I would focus the discussion on how to protect these key research areas from politically correct interference and funding limitations.

Sep 8, 2014 at 12:13 PM | Unregistered CommenterMikky

I nominate Private Frazer.

Sep 8, 2014 at 1:02 PM | Registered CommenterRichard Drake

"...the Grantham Research Institute on Climate Change and the Environment, at the London School of Economics and Political Science."

Just imagine that--a research institute on climate change and the environment, within a school of economics and political science. That is settled science with a vengeance--in fact, it is metastasized.

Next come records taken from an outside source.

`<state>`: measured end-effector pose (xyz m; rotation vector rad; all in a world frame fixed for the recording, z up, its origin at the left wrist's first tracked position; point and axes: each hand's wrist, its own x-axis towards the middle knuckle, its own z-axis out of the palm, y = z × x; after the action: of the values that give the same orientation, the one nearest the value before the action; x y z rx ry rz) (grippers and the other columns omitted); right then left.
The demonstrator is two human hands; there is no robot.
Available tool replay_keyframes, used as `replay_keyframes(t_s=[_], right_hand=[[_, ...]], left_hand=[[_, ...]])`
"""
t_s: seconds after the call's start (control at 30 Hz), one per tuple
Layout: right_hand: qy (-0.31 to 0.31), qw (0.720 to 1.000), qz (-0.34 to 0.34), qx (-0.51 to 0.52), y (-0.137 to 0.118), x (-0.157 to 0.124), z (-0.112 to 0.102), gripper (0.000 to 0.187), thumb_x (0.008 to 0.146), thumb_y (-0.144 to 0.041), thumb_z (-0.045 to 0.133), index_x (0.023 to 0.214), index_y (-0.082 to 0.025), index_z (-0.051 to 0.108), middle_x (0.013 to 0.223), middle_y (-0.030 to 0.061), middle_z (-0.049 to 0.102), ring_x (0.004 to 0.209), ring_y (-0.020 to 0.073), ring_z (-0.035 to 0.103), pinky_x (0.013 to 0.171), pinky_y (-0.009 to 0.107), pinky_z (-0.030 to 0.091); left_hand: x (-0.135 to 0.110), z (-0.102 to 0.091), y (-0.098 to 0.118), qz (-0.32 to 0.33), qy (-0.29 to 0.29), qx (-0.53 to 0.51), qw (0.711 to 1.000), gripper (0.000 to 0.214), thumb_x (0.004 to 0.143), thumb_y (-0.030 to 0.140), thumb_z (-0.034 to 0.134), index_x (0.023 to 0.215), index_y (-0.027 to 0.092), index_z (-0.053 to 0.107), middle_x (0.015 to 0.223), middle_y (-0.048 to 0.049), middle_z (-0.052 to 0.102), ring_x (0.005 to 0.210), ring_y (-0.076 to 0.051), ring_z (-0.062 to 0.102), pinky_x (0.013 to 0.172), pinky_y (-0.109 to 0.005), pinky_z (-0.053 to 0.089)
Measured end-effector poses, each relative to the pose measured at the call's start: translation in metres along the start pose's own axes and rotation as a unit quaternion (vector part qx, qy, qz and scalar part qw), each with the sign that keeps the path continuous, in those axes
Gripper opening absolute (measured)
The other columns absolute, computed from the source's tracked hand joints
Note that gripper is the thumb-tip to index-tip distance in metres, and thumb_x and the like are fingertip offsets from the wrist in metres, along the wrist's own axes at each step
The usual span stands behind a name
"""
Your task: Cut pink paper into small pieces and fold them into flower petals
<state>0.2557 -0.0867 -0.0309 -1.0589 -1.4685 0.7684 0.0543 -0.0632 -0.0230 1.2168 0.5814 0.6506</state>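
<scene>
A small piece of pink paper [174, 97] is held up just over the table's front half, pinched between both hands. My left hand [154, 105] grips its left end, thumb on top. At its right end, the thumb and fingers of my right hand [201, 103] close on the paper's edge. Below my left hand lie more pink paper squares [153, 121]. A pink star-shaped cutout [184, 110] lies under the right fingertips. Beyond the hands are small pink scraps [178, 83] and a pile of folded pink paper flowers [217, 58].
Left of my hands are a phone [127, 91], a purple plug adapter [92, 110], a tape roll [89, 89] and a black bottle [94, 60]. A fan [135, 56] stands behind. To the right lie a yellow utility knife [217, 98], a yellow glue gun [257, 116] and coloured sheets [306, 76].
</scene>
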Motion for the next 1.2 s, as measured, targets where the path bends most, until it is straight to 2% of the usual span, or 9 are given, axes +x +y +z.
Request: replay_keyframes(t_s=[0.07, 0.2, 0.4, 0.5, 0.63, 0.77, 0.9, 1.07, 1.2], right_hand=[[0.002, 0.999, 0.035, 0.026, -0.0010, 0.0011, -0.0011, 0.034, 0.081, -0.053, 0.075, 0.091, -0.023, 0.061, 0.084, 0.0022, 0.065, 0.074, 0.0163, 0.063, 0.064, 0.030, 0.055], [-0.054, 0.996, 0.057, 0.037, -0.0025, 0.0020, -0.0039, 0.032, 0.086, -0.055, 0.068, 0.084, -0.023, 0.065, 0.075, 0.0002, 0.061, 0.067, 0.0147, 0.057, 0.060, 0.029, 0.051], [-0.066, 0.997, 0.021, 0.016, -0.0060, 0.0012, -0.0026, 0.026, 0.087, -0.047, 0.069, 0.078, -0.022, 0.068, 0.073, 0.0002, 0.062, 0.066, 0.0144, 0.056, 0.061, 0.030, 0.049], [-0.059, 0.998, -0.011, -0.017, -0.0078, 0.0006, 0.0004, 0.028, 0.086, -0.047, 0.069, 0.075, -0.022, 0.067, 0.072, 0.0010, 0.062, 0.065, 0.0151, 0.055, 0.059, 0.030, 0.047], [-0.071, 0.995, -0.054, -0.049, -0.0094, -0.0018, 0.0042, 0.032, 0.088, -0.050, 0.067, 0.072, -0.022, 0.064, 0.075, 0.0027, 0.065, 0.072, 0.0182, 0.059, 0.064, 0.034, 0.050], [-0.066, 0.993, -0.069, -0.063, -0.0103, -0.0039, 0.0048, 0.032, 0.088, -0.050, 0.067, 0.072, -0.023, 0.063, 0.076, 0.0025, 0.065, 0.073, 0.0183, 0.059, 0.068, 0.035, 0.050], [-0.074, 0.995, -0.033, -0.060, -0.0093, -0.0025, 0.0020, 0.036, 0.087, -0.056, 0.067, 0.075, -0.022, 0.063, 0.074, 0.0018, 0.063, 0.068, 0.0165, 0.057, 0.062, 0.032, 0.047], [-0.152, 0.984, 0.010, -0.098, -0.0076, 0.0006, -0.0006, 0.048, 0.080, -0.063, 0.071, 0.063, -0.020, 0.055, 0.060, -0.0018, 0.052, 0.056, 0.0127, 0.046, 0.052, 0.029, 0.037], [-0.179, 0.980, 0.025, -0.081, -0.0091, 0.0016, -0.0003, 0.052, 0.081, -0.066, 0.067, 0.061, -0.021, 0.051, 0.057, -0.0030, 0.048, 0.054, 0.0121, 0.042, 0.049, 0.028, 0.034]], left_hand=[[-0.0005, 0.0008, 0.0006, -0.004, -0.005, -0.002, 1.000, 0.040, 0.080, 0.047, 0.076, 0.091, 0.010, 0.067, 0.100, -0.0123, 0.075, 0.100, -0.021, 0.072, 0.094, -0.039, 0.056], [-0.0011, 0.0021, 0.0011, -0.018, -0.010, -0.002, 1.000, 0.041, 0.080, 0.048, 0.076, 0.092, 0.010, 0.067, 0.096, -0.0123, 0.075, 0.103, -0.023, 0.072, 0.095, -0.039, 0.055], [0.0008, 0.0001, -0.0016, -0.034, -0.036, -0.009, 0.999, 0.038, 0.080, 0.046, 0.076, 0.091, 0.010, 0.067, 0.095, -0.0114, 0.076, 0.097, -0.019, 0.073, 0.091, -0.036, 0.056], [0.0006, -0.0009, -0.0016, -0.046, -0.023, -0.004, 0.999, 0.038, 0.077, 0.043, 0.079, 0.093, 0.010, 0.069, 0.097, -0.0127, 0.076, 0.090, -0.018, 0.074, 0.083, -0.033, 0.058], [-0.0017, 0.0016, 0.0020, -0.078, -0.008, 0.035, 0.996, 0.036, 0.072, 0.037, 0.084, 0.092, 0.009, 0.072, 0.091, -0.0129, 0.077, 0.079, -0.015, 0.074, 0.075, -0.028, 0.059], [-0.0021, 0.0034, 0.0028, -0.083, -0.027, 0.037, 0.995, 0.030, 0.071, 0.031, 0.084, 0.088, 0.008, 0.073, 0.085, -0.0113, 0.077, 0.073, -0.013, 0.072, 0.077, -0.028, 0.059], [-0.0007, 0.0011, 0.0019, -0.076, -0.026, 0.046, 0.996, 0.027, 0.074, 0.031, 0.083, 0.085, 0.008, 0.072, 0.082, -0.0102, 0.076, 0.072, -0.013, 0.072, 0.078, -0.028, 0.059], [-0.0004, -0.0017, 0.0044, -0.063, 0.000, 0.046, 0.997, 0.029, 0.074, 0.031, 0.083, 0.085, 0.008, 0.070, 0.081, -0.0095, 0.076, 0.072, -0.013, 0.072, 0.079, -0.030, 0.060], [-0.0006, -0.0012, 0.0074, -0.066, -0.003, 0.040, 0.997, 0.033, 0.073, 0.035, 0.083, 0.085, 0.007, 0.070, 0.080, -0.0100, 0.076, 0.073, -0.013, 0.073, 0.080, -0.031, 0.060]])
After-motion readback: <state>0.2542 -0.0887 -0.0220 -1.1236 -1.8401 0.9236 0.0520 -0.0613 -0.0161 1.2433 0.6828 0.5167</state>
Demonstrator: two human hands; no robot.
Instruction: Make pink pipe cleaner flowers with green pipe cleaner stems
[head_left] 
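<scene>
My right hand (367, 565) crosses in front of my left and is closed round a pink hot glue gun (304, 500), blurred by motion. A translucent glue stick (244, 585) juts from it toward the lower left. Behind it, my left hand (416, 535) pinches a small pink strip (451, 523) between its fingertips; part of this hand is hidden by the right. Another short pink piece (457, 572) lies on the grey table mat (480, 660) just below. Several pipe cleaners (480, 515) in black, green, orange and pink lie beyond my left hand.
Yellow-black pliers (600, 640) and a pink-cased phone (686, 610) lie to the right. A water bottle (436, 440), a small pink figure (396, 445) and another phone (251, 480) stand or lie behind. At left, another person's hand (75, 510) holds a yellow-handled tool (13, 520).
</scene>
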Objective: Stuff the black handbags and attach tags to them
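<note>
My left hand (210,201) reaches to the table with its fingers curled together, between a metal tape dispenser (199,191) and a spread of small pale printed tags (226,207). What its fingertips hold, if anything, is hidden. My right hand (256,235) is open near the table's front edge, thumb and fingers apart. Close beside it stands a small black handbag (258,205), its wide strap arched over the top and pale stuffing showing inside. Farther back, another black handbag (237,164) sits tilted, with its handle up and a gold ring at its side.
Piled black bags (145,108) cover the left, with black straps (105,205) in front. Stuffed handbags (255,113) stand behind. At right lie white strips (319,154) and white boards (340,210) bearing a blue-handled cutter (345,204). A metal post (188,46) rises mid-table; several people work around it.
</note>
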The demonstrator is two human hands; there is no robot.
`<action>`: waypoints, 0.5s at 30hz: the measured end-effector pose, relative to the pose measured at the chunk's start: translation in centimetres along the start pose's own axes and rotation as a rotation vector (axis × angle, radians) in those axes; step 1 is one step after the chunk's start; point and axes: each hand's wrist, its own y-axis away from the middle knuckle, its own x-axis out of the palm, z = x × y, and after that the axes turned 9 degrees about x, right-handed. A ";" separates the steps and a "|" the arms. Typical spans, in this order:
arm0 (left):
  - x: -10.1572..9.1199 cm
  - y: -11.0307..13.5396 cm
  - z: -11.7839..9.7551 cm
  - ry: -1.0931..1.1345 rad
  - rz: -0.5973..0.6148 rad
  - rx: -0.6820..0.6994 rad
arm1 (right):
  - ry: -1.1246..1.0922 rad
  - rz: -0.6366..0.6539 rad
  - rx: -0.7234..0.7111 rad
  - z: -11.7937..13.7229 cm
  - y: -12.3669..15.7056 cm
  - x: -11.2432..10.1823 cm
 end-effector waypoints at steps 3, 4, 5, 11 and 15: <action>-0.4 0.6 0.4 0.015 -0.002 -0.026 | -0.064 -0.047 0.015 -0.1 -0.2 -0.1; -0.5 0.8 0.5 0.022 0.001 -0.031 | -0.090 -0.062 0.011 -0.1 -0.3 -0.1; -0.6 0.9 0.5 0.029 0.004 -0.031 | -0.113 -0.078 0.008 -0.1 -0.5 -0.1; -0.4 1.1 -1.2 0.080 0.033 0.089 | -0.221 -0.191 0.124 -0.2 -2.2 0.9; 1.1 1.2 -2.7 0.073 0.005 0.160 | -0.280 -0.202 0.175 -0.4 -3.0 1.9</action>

Sep 8, 2014 at 1:06 PM | Unregistered CommenterHarry Dale Hufffman

Stern Stuff. All together now, laugh on cue from the loudspeakers.
=======

Sep 8, 2014 at 1:35 PM | Unregistered Commenterkim

And of course, weather forecasts for the US predict very early low level snow and a frigid winter: http://notrickszone.com/2014/09/07/warming-defied-meteorologists-again-pointing-to-another-piercing-cold-winter-ahead/

It's the same for Europe.

Sep 8, 2014 at 1:52 PM | Unregistered Commenterturnedoutnice

The pity of it is, they can't be joined by Joseph Goebbels and Trofim Lysenko, but in thoughts, works and guidance they'll be there in the ambience, though, Mike Hulme could be, as an inferior substitute...............

Sep 8, 2014 at 1:53 PM | Unregistered CommenterAthelstan.

Should be a laugh a minute, but you'll need a strong stomach. If not, take a sick bag to throw up in.

Sep 8, 2014 at 5:23 PM | Unregistered CommenterMartin Reed

Natural allies. The axis they represent is a threat to society, not just to science. More politicisation of science seems likely and more orchestrating of society to fit in with their socialism.

Sep 8, 2014 at 5:28 PM | Registered CommenterJohn Shade

I look forward to the double act at the next Christmas Lectures. Persuading the young people by means of practical experiments how the different academic disciplines can address the ishews.
The young audience will rightfully conclude that law, politics or accountancy would be a better a better career choice in the Britain (EU) of the future.

Sep 8, 2014 at 7:16 PM | Unregistered CommenterWJohn

John Shade

The Grantham Research Institute on Climate Change and the Environment is funded by $100 billion carbon trader Jeremy Grantham. Not known for his socialist ideology. Bob Ward and Nicholas Stern call him 'big boy' or 'sugar daddy'.

Sep 8, 2014 at 7:35 PM | Unregistered Commenteresmiff

As a mere rude Kiwi, I always smile when the title 'Lord Stern' appears in print - the English sense of humour is always something to be thankful for and I am very thankful that my English cousins can confer a title which translates so appropriately in the vernacular as 'Lord Arse'.
There is an entire pantheon of elevated promoters of nonsense which the English sense of humour could be exercised upon, but 'Lord Stern' is a good start.